Karl Albert Ludwig Aschoff (10 January 1866 – 24 June 1942) was a German physician and pathologist. He is considered to be one of the most influential pathologists of the early 20th century and is regarded as the most important German pathologist after Rudolf Virchow.

Early life and education
Aschoff was born in Berlin, Prussia on 10 January 1866. He studied medicine at the University of Bonn, University of Strasbourg, and the University of Würzburg.

Career
After his habilitation in 1894, Ludwig Aschoff was appointed professor for pathology at the University of Göttingen in 1901. Aschoff transferred to the University of Marburg in 1903 to head the department for pathological anatomy. In 1906, he accepted a position as ordinarius at the University of Freiburg, where he remained until his death.

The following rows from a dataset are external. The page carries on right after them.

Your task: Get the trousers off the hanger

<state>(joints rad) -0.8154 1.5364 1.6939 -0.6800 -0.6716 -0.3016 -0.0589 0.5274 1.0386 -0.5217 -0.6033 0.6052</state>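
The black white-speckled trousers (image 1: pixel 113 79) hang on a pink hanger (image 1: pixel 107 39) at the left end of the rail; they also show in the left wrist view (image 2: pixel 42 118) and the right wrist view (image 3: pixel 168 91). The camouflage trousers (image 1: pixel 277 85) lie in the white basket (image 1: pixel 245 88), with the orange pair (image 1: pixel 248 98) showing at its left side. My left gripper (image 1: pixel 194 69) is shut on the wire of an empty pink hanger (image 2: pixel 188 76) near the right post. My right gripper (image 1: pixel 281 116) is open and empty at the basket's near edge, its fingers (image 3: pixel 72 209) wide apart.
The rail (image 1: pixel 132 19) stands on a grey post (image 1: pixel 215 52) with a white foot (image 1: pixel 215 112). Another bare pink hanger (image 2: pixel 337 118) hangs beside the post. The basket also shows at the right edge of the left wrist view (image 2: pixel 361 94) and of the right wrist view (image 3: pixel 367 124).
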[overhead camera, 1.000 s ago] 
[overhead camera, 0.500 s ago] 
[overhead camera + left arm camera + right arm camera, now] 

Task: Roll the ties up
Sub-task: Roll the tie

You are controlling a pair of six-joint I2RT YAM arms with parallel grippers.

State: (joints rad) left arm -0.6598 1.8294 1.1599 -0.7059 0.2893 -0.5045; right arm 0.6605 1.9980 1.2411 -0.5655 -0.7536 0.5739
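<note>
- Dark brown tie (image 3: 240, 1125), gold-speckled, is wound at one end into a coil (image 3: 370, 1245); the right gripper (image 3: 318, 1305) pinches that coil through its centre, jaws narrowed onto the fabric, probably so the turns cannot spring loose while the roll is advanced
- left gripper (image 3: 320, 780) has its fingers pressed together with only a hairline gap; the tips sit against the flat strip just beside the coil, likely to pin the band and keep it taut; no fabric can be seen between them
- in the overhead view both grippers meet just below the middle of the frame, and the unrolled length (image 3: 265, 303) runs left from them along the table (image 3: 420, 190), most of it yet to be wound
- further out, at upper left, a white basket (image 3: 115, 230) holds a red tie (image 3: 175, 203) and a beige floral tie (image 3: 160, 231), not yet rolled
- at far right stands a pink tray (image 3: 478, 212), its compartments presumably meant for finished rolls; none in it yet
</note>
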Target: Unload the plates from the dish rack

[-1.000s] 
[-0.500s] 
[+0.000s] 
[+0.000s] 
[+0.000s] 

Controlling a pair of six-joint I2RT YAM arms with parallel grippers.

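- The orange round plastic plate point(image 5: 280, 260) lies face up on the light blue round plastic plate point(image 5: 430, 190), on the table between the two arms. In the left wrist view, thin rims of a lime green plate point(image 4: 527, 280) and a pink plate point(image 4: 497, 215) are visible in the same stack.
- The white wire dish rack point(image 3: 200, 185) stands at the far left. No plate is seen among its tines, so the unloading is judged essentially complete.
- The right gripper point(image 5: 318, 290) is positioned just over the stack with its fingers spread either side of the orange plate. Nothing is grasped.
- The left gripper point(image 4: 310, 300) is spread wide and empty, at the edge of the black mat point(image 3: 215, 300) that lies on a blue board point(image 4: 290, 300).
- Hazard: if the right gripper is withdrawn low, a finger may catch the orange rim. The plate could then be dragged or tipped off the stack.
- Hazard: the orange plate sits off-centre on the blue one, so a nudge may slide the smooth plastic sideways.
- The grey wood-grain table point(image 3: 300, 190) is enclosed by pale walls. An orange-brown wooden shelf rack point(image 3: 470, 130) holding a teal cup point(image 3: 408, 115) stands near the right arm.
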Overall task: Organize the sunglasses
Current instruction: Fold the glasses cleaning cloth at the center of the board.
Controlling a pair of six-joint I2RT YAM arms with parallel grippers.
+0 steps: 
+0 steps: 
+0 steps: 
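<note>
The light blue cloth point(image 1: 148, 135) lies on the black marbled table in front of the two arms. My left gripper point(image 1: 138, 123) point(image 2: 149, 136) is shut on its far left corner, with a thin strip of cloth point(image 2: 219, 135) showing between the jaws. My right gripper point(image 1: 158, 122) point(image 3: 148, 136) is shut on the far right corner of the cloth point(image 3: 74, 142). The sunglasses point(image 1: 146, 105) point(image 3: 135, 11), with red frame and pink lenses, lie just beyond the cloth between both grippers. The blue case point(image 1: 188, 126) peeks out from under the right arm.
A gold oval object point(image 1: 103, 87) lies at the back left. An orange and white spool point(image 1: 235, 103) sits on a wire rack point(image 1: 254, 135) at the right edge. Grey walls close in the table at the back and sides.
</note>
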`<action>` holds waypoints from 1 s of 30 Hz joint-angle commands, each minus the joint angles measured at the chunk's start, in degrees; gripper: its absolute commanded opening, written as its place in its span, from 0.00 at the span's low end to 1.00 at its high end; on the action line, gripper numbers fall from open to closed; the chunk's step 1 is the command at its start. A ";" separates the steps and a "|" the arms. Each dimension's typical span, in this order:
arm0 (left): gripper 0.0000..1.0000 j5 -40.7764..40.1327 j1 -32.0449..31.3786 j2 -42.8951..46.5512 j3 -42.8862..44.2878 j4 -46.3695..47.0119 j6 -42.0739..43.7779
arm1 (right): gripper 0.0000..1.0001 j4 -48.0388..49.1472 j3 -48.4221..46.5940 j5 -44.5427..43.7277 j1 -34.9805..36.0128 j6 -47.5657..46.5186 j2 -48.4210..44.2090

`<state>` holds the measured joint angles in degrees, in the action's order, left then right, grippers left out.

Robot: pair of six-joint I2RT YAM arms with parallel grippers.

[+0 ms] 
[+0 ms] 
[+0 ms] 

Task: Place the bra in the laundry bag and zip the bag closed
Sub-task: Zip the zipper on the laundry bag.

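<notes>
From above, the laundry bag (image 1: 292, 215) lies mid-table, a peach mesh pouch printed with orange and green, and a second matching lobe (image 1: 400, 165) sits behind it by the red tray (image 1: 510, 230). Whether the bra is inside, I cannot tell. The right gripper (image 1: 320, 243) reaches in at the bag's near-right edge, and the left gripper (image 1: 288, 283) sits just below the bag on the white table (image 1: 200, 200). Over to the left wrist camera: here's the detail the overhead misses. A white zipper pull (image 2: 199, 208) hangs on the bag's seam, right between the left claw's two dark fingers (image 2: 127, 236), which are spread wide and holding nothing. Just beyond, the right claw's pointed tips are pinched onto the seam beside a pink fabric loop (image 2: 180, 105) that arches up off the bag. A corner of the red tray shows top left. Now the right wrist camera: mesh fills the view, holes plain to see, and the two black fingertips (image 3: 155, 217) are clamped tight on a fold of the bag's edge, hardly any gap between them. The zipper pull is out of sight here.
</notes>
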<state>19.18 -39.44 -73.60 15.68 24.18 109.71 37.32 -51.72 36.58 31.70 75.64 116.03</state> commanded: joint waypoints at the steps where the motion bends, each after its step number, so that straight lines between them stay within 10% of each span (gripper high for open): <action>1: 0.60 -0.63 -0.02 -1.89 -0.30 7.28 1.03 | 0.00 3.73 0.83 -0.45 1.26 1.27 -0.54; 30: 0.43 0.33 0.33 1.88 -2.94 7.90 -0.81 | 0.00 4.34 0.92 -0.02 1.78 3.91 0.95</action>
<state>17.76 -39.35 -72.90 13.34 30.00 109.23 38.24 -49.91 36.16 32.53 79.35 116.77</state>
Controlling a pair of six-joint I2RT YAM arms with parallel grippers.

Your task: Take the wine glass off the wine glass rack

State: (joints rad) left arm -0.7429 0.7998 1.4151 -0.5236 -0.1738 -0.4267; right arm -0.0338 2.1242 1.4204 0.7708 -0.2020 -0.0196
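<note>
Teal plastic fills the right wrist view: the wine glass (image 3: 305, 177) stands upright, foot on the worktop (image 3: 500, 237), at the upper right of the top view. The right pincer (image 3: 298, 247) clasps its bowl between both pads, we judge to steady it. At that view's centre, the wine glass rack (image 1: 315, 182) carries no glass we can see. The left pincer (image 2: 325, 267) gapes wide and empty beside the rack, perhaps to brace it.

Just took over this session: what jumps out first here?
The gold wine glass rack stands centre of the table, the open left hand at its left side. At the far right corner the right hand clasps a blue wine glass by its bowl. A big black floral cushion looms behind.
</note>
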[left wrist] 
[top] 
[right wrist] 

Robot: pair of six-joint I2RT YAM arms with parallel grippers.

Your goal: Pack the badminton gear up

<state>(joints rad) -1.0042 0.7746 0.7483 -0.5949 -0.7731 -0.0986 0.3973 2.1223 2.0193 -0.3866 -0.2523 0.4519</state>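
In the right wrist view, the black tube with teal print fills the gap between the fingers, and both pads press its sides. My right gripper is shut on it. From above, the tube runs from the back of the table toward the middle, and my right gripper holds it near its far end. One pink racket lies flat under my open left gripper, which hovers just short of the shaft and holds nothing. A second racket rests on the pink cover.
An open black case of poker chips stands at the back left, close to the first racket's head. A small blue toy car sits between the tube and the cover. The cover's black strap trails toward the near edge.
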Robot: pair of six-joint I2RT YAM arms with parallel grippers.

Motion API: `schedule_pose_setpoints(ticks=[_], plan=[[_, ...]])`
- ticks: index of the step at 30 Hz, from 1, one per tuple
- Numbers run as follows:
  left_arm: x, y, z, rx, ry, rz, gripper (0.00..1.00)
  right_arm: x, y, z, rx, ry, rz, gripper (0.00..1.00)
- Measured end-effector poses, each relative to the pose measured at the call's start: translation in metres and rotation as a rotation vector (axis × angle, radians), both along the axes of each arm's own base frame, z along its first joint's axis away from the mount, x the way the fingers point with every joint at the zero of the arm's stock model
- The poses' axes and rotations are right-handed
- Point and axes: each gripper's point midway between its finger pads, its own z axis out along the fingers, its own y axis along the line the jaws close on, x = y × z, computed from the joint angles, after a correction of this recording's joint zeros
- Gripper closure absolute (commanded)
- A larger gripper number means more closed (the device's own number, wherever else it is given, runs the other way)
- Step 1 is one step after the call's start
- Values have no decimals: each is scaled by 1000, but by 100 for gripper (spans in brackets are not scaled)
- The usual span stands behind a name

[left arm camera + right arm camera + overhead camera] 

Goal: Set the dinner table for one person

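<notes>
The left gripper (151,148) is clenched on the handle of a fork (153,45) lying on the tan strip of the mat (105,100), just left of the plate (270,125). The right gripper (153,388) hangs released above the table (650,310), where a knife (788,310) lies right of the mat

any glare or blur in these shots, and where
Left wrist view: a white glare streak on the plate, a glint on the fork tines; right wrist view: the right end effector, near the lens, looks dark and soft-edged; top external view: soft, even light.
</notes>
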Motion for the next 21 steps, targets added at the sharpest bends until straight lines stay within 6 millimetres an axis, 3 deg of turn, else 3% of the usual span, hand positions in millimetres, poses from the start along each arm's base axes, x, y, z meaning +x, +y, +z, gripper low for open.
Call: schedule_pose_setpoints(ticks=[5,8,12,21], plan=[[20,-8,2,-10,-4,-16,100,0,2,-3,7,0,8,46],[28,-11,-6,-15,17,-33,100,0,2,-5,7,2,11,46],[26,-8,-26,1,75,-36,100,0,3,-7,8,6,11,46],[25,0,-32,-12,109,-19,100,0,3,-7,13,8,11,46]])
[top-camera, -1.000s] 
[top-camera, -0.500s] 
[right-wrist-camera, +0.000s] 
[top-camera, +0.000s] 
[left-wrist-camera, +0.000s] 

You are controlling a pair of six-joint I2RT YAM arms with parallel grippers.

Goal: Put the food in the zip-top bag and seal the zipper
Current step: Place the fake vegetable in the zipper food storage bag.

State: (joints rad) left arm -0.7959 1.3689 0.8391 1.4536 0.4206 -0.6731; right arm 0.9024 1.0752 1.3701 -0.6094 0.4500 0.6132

Aschoff was interested in the pathology and pathophysiology of the heart. He discovered nodules in the myocardium present during rheumatic fever, the so-called Aschoff bodies. Aschoff's reputation attracted students from all over the world, among them Sunao Tawara. Together they discovered and described the atrioventricular node (AV node, Aschoff-Tawara node). Numerous travels abroad, to England, Canada, Japan, and the U.S. led to many research connections, whereas the trips to Japan proved to be especially productive.  Aschoff's popularity in Japanese medicine had its roots in his work with Tawara and a journey through Japan in 1924. In the early 20th century, 23 of 26 Japanese pathological institutes were headed by students of Aschoff.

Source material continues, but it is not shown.